使用LabVIEW FPGA构建可编程自动化控制器外文翻译资料

 2023-02-28 23:36:59  

Building Programmable Automation Controllers with LabVIEW FPGA

Overview

Programmable Automation Controllers (PACs) are gaining acceptance within the industrial control market as the ideal solution for applications that require highly integrated analog and digital I/O, floating-point processing, and seamless connectivity to multiple processing nodes. National Instruments offers a variety of PAC solutions powered by one common software development environment, NI LabVIEW. With LabVIEW, you can build custom I/O interfaces for industrial applications using add-on software, such as the NI LabVIEW FPGA Module.

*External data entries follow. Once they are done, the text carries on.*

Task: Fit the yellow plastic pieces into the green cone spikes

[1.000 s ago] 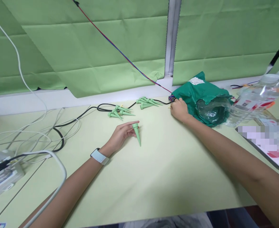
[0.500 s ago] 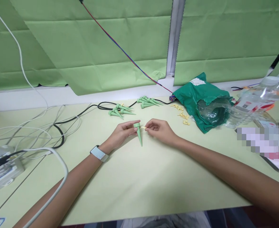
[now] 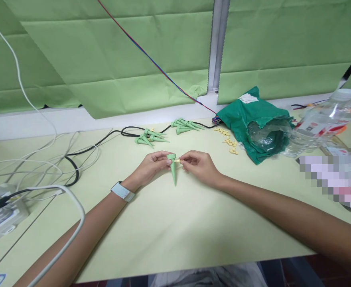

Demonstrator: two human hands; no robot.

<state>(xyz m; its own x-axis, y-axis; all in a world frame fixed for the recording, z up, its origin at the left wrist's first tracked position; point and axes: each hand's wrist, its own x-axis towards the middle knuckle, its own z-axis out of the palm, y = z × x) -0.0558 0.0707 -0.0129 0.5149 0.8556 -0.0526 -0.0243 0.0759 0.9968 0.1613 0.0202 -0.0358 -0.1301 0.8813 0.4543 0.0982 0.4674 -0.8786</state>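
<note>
Between thumb and fingers, my left hand (image 3: 154, 166) grips a green spike (image 3: 173, 171) near its wide cap, its tip pointing down toward the table's front. My right hand (image 3: 201, 165) pinches a small yellow piece (image 3: 178, 160), whose far end meets the side of the spike just below the cap. Whether it is inserted there is too small to tell. Beyond my hands lie two groups of green spikes, one at the left (image 3: 150, 138) and one further right (image 3: 186, 125). Several small yellow pieces (image 3: 231, 142) are scattered to the right.
A torn green bag (image 3: 238, 119) with clear plastic inside stands at the back right, beside clear bottles (image 3: 319, 119). A blurred flat object (image 3: 331, 183) lies at the right. Cables and a white power strip (image 3: 8, 217) occupy the left of the table (image 3: 193, 231).
The yellow piece in my right hand has come up against the spike, closing the small gap. The spike now hangs a little straighter. The whole view has shifted slightly.
</note>
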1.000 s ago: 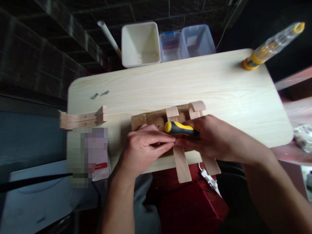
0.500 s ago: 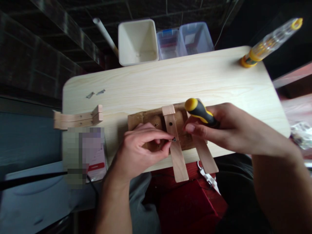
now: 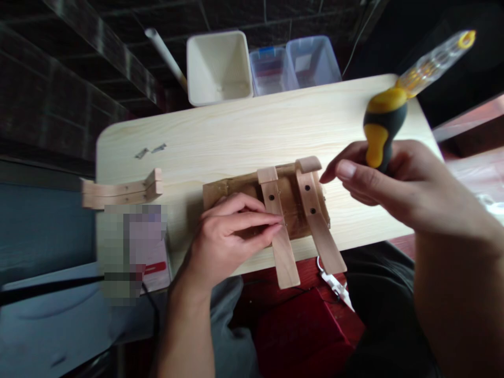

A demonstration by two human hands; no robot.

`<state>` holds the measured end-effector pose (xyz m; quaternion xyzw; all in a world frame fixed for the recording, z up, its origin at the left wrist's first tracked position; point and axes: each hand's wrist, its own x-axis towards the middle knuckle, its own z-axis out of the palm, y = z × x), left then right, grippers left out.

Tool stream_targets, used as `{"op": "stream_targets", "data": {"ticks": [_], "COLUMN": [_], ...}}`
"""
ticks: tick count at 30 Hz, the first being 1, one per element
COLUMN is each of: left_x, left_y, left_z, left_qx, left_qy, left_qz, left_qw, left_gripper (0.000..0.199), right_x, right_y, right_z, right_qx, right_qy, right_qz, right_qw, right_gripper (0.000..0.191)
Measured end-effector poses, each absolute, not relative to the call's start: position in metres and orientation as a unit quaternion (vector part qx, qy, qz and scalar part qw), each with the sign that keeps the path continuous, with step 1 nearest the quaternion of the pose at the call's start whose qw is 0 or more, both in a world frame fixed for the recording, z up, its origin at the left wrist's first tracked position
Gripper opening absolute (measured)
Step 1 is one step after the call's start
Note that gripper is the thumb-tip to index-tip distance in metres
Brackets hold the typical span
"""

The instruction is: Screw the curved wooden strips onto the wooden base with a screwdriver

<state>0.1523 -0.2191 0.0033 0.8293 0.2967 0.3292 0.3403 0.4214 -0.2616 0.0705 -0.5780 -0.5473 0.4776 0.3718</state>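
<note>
My right hand [image 3: 386, 191] is wrapped round a stubby black-and-yellow screwdriver [image 3: 384, 126], handle end up, held off to the right above the table; its shaft is hidden. My left hand [image 3: 236, 226] pinches thumb and fingertips together at the lower hole of a pale wooden strip [image 3: 286, 262], and whatever is between them is hidden. This strip lies across a brown wooden block [image 3: 291, 197] beside a second strip [image 3: 331, 249], which shows two dark holes or screw heads. Both strips have a bent far end and overhang the table's near edge.
Small metal screws [image 3: 159, 148] lie at the table's back left. Two joined curved wooden pieces [image 3: 122, 193] rest at the left edge, above a partly blurred packet [image 3: 155, 270]. A clear yellow-ended tube [image 3: 433, 65] stands back right. A white bin [image 3: 220, 68] and clear boxes [image 3: 313, 60] are behind.
My right hand has lifted away from the block to the right, taking the screwdriver with it and uncovering the second strip. My left fingertips have closed over the lower hole.
</note>
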Motion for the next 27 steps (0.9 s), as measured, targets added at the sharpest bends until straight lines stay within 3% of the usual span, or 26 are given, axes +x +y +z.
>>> {"op": "stream_targets", "data": {"ticks": [7, 11, 19, 24, 27], "left_x": [0.150, 0.151, 0.149, 0.150, 0.150], "left_y": [-0.219, -0.218, -0.218, -0.218, -0.219], "left_z": [0.004, 0.004, 0.002, 0.004, 0.004], "left_qx": [0.831, 0.832, 0.836, 0.830, 0.823], "left_qy": [0.306, 0.307, 0.305, 0.304, 0.306], "left_qz": [0.309, 0.304, 0.300, 0.313, 0.321], "left_qw": [0.346, 0.346, 0.343, 0.347, 0.356], "left_gripper": [0.012, 0.013, 0.016, 0.017, 0.018], "right_x": [0.428, 0.427, 0.422, 0.407, 0.398], "right_y": [-0.263, -0.262, -0.254, -0.257, -0.258], "right_z": [0.068, 0.068, 0.093, 0.096, 0.087], "right_qx": [-0.589, -0.573, -0.562, -0.553, -0.528], "right_qy": [-0.512, -0.464, -0.351, -0.339, -0.365], "right_qz": [0.478, 0.490, 0.516, 0.487, 0.473], "right_qw": [0.402, 0.465, 0.543, 0.585, 0.604], "right_gripper": [0.027, 0.029, 0.061, 0.033, 0.044]}}
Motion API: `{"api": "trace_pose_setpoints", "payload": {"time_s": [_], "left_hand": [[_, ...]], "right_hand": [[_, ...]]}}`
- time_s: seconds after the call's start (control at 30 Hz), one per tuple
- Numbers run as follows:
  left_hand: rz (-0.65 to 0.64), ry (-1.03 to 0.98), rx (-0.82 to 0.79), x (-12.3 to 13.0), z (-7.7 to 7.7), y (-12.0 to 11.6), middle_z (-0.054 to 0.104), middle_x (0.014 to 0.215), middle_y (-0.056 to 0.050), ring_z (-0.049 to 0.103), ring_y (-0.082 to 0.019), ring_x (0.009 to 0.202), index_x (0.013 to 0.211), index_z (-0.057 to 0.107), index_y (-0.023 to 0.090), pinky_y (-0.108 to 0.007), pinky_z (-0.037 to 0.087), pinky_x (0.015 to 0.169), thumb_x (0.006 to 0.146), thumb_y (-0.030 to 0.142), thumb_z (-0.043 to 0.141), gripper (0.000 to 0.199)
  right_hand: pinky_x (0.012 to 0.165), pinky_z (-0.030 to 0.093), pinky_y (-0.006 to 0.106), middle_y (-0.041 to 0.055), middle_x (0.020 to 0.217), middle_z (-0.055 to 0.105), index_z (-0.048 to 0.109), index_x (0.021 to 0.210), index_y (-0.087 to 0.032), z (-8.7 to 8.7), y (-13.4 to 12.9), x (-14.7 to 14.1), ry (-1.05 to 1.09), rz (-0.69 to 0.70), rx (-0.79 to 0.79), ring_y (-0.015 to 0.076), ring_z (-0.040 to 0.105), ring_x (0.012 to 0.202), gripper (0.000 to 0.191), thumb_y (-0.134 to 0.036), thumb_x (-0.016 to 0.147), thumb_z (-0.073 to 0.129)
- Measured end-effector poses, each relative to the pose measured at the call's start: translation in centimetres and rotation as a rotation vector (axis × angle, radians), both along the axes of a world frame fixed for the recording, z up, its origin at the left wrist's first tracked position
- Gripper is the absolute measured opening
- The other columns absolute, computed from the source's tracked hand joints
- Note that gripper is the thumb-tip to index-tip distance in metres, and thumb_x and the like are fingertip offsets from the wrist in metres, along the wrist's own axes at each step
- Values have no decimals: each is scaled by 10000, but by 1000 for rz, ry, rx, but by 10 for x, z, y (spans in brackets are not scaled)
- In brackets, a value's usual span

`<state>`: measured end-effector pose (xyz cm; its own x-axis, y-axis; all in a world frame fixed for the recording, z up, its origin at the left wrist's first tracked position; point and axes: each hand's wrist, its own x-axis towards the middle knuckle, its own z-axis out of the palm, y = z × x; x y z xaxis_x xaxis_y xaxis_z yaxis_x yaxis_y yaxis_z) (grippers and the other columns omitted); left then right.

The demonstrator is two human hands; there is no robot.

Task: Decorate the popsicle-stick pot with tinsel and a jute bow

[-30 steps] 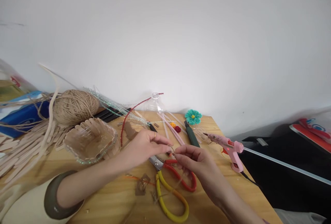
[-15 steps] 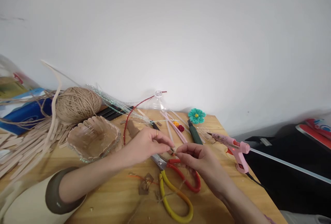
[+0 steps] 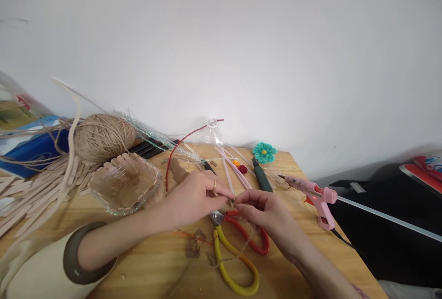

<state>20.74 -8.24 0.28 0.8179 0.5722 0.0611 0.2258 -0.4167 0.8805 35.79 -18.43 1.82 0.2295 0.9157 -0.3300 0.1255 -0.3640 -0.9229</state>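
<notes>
My left hand (image 3: pixel 198 197) and my right hand (image 3: pixel 260 204) meet fingertip to fingertip above the scissors. Both pinch a thin piece of twine (image 3: pixel 232 203); its small end between the fingers is hard to make out. A strand trails below my right hand across the handles of the scissors (image 3: pixel 238 262), one red and one yellow. Left of the handles lies a small brown square (image 3: pixel 196 243) with an orange strand. Beyond my hands are a yellow and a dark red flower (image 3: pixel 242 169).
A stick-edged bowl (image 3: pixel 126 184), a twine ball (image 3: pixel 105 137) and wooden sticks (image 3: pixel 37 197) lie left. At right rests a pink glue gun (image 3: pixel 321 197). Behind are a teal flower (image 3: pixel 264 152), a green-handled tool (image 3: pixel 262 178) and a clear bottle top (image 3: pixel 211 134).
My left hand has turned slightly, its fingers now more closed over the twine. My right hand has barely moved. The view has shifted a little.
</notes>
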Motion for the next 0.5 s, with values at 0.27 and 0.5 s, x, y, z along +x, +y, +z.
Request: {"api": "trace_pose_setpoints", "payload": {"time_s": [0.27, 0.5], "left_hand": [[-35, -133, 208, 1, 1, -6, 705, 772, -17, 585, -165, 768, 879, 740, 267, -276, 433, 748, 759, 107, 529, 291], [65, -110, -358, 2, 1, -5, 675, 858, -19, 608, -155, 767, 1068, 626, 216, -262, 450, 693, 723, 208, 611, 345]], "right_hand": [[473, 350, 207, -12, 569, 590, 640, 612, -156, -5, 3, -3, 6, -34, 2, 90, 484, 508, 227, -359, 570, 733], [448, 288, 203, -31, 553, 530, 609, 609, -154, -7, 1, -1, 49, -61, 33, 70, 393, 491, 235, -364, 591, 713]]}}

With the LabVIEW FPGA Module and reconfigurable I/O (RIO) hardware, National Instruments delivers an intuitive, accessible solution for incorporating the flexibility and customizability of FPGA technology into industrial PAC systems. You can define the logic embedded in FPGA chips across the family of RIO hardware targets without knowing low-level hardware description languages (HDLs) or board-level hardware design details, as well as quickly define hardware for ultrahigh-speed control, customized timing and synchronization, low-level signal processing, and custom I/O with analog, digital, and counters within a single device. You also can integrate your custom NI RIO hardware with image acquisition and analysis, motion control, and industrial protocols, such as CAN and RS232, to rapidly prototype and implement a complete PAC system.

Table of Contents

  1. Introduction
  2. NI RIO Hardware for PACs
  3. Building PACs with LabVIEW and the LabVIEW FPGA Module
  4. FPGA Development Flow
  5. Using NI SoftMotion to Create Custom Motion Controllers
  6. Applications
  7. Conclusion

Introduction

You can use graphical programming in LabVIEW and the LabVIEW FPGA Module to configure the FPGA (field-programmable gate array) on NI RIO devices. RIO technology, the merging of LabVIEW graphical programming with FPGAs on NI RIO hardware, provides a flexible platform for creating sophisticated measurement and control systems that you could previously create only with custom-designed hardware.

An FPGA is a chip that consists of many unconfigured logic gates. Unlike the fixed, vendor-defined functionality of an ASIC (application-specific integrated circuit) chip, you can configure and reconfigure the logic on FPGAs for your specific application. FPGAs are used in applications where either the cost of developing and fabricating an ASIC is prohibitive, or the hardware must be reconfigured after being placed into service. The flexible, software-programmable architecture of FPGAs offer benefits such as high-performance execution of custom algorithms, precise timing and synchronization, rapid decision making, and simultaneous execution of parallel tasks. Today, FPGAs appear in such devices as instruments, consumer electronics, automobiles, aircraft, copy machines, and application-specific computer hardware. While FPGAs are often used in industrial control products, FPGA functionality has not previously been made accessible to industrial control engineers. Defining FPGAs has historically required expertise using HDL programming or complex design tools used more by hardware design engineers than by control engineers.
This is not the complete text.